**WHAT TO DO**
Please output exactly the lines below, starting at the line that has "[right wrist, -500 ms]" and ending at the line that has "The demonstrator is", both included; leave out all pictures and include nothing else.

**GIVEN DATA**
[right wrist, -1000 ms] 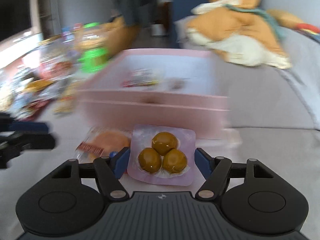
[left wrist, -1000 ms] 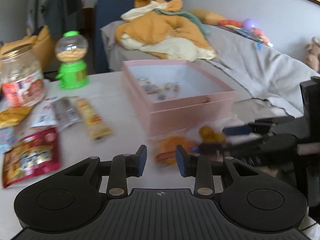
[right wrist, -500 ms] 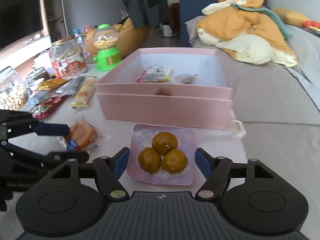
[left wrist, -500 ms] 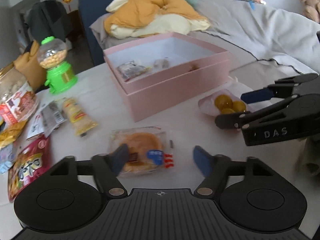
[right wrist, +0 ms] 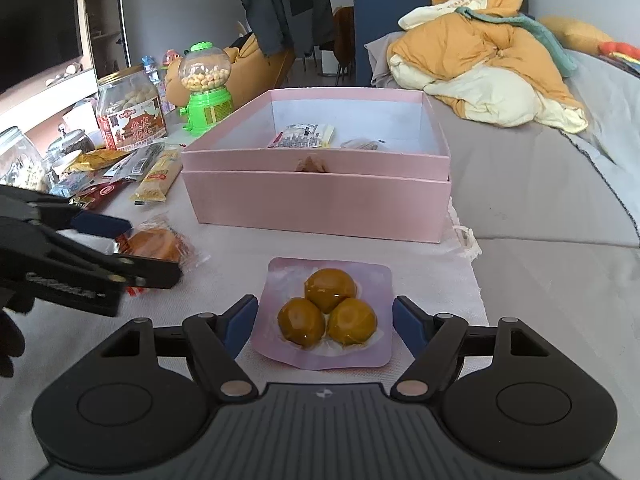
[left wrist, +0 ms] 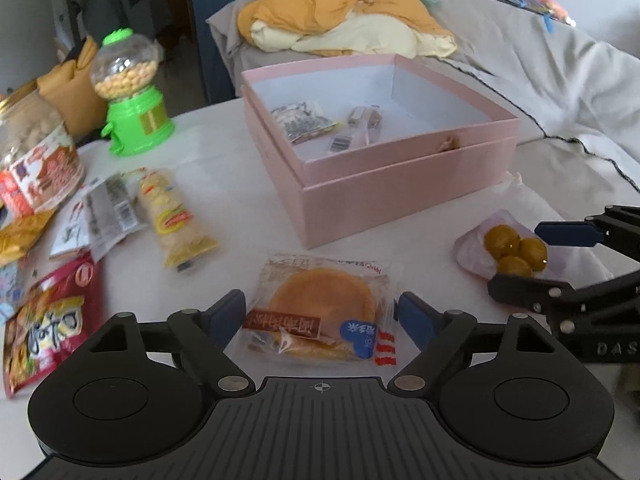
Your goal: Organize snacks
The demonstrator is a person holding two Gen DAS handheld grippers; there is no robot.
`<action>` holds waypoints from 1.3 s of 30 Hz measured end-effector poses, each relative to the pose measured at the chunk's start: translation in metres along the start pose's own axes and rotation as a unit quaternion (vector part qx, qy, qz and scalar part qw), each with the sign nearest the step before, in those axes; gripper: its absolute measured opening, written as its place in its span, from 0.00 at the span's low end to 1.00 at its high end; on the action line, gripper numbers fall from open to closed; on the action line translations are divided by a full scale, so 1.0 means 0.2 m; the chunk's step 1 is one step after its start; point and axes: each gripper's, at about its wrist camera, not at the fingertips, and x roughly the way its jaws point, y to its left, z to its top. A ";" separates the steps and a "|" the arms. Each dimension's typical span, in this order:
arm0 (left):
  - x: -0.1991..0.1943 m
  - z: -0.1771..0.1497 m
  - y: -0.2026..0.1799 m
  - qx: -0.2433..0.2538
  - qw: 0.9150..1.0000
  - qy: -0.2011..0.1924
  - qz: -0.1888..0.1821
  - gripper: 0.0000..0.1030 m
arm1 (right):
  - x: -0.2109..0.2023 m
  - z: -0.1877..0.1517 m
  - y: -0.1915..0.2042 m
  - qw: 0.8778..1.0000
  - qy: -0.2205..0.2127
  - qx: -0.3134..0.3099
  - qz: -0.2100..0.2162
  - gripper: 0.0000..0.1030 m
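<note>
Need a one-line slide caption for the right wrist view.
Open right gripper straddles the three-egg-yolk pack before the pink box.

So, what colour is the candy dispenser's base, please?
Bright green, clearest in the right wrist view.

Cake packet: clear wrapper, round golden cake inside, flat on the white desk.
Yolk packet: pale purple, three brown-yellow balls, flat, right of the cake.
Pink box: open, behind both, two small packets inside.

Grey sofa behind white table; dark jacket on chair.
</note>
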 end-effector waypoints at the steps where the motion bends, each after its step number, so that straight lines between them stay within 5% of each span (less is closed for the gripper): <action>1: -0.01 0.00 -0.01 0.003 1.000 -0.002 -0.002 0.80 | -0.01 0.00 0.00 1.000 0.000 -0.002 0.000 0.72; 8: -0.10 -0.02 -0.02 -0.006 0.999 -0.022 -0.031 0.73 | -0.08 -0.03 0.01 1.000 -0.003 -0.024 0.002 0.72; 12: -0.27 0.02 -0.01 -0.017 0.995 -0.077 -0.055 0.72 | -0.14 -0.03 -0.01 1.000 -0.009 -0.029 -0.004 0.72; 16: -0.40 0.24 0.02 -0.030 0.985 -0.157 -0.063 0.72 | -0.23 0.00 -0.01 0.999 -0.030 -0.037 -0.001 0.72; 21: -0.15 0.55 0.08 -0.095 0.975 -0.155 -0.129 0.76 | -0.25 0.04 0.03 0.998 -0.045 -0.046 0.003 0.72; 23: -0.01 0.58 0.11 -0.130 0.972 -0.153 -0.123 0.73 | -0.24 0.04 0.04 0.998 -0.041 -0.046 0.007 0.72; 25: 0.01 0.55 0.14 -0.137 0.969 -0.178 -0.101 0.68 | -0.23 0.04 0.05 0.998 -0.036 -0.045 0.006 0.71; 28: -0.07 0.44 0.21 -0.153 0.958 -0.211 -0.117 0.69 | -0.25 0.05 0.02 0.998 -0.041 -0.041 -0.003 0.71; 31: -0.16 0.33 0.30 -0.160 0.958 -0.219 -0.091 0.69 | -0.30 0.13 -0.04 0.998 -0.061 -0.027 0.002 0.71; 39: -0.18 0.06 0.55 -0.225 0.961 -0.160 -0.032 0.69 | -0.17 0.79 -0.10 0.991 -0.136 0.010 0.013 0.75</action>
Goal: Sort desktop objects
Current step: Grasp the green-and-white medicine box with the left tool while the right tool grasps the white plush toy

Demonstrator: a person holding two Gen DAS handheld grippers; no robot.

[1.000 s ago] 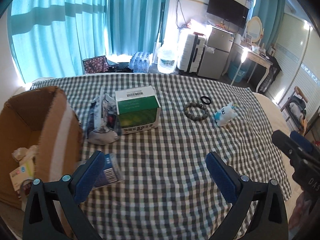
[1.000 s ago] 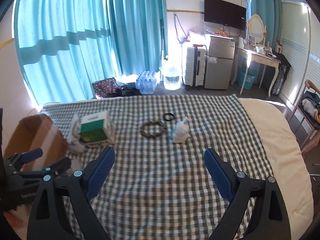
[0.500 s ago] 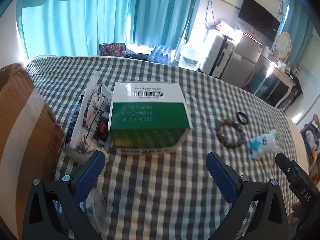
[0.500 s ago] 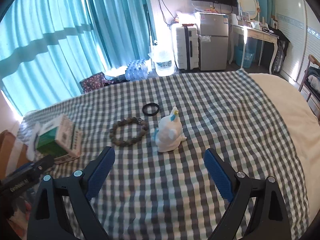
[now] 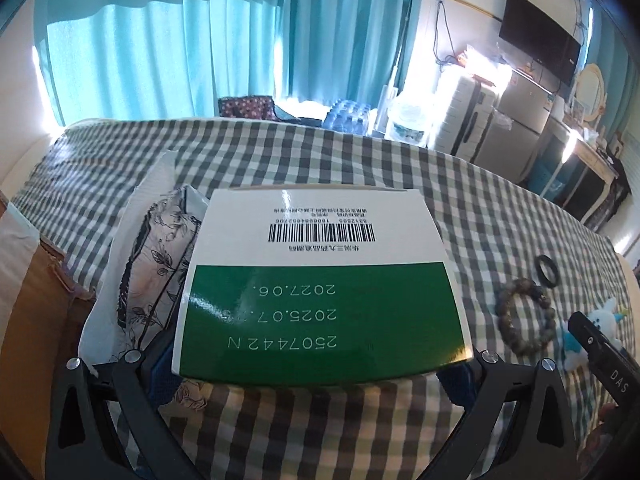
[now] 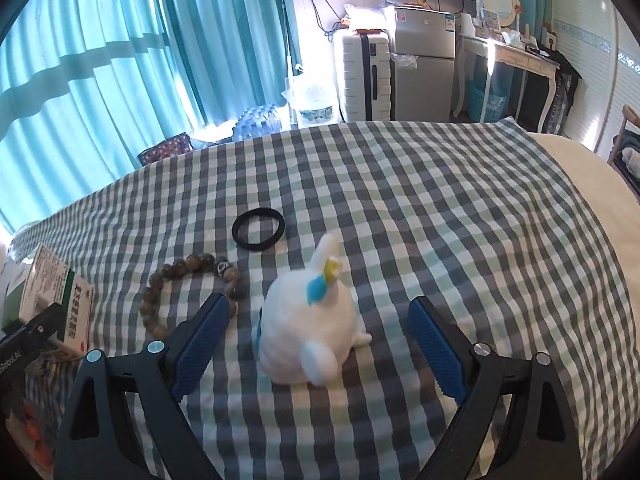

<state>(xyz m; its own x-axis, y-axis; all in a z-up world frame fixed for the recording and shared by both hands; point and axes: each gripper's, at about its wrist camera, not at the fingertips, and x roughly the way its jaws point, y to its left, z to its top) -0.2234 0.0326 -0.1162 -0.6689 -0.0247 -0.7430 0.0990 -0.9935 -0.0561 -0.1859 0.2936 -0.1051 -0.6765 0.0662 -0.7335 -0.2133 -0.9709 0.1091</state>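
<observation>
So the left gripper [image 5: 316, 376] sits low over the checked cloth [image 6: 440, 200], fingers spread wide on either side of the green-and-white box [image 5: 316, 280], pads mostly hidden under it. Right gripper [image 6: 316, 344] is level too, jaws apart, straddling the white plush toy [image 6: 308, 332], bead bracelet [image 6: 188, 292] just beside its left finger.

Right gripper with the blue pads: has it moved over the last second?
Yes. The right gripper advanced across the checked cloth toward the white plush toy, which now sits between its open blue pads.
</observation>
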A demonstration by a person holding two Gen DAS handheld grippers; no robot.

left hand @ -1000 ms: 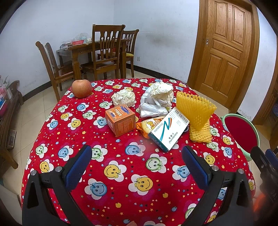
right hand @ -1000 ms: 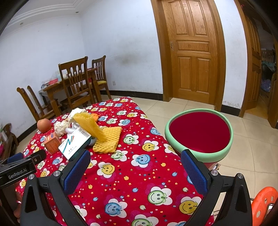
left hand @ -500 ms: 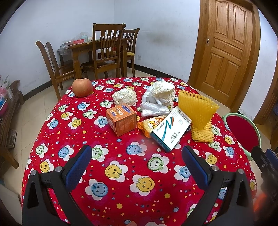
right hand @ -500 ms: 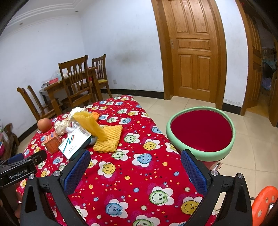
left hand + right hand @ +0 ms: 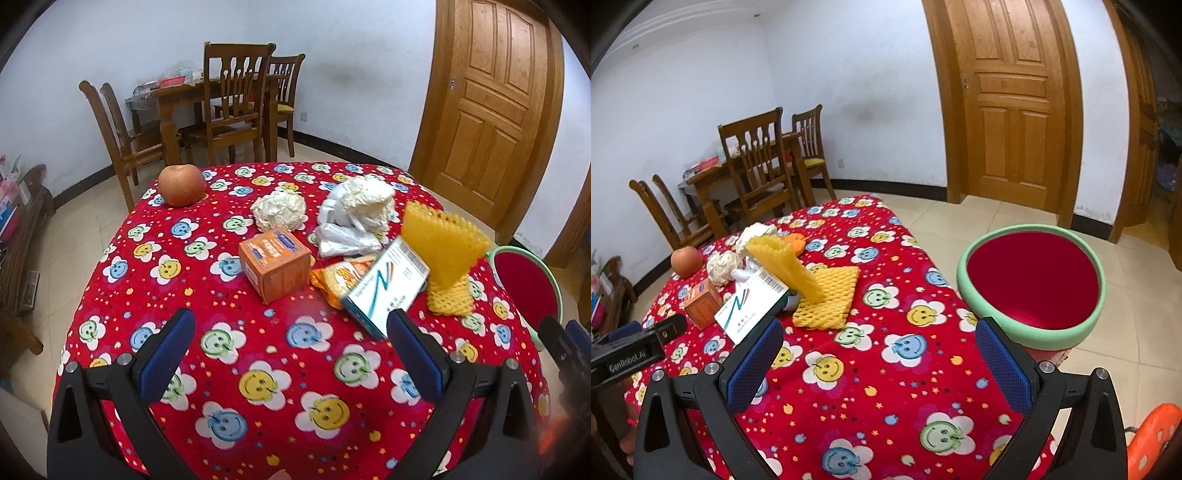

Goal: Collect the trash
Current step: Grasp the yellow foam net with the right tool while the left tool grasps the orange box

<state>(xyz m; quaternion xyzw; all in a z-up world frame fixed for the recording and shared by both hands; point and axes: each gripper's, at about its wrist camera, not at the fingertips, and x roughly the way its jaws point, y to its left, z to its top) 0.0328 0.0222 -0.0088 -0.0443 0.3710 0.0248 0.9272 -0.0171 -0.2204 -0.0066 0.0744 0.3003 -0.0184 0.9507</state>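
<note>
On the red smiley tablecloth [image 5: 258,369] lies trash: an orange box [image 5: 274,263], a white-and-teal box [image 5: 386,288], an orange snack wrapper [image 5: 338,276], yellow foam fruit nets [image 5: 443,254], a crumpled white paper ball [image 5: 279,209] and a white plastic bag [image 5: 354,218]. My left gripper [image 5: 291,354] is open and empty, short of the boxes. My right gripper [image 5: 879,354] is open and empty over the table's near right part, with the foam nets [image 5: 827,295] and the white-and-teal box [image 5: 751,306] ahead on the left. A red bin with a green rim [image 5: 1032,284] stands beside the table.
An apple [image 5: 182,184] sits at the table's far left. A wooden dining table with chairs [image 5: 229,110] stands behind, a wooden door [image 5: 491,110] at the right. An orange stool [image 5: 1152,439] is at the lower right. The left gripper's body [image 5: 631,350] shows at the right view's left edge.
Both grippers have moved slightly forward toward the table items; the objects appear a little closer. Nothing was grasped or moved.
</note>
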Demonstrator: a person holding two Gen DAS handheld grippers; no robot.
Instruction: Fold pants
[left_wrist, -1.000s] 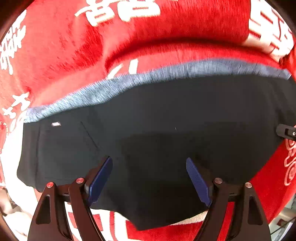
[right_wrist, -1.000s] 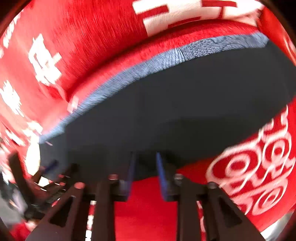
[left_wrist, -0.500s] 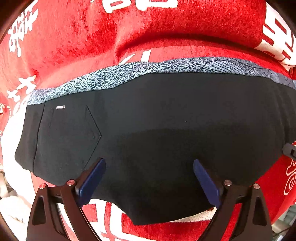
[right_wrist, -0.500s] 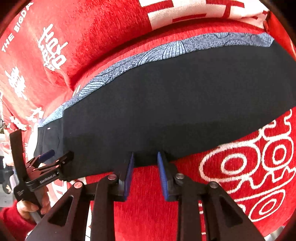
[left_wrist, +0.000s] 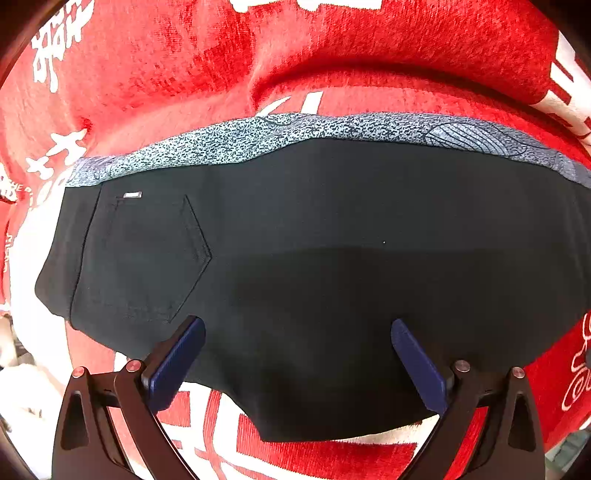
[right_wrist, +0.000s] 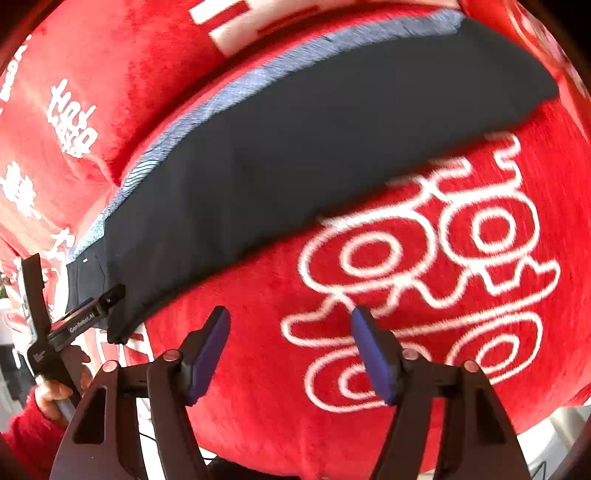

**TASK RESPONSE**
[right wrist, -500 ms] 
[left wrist, -500 ms] 
[right wrist, +0 ms] 
[left wrist, +0 ms] 
Your goal: Organize snacks
The demonstrator is a person holding two Gen DAS handheld grippers; there is no robot.

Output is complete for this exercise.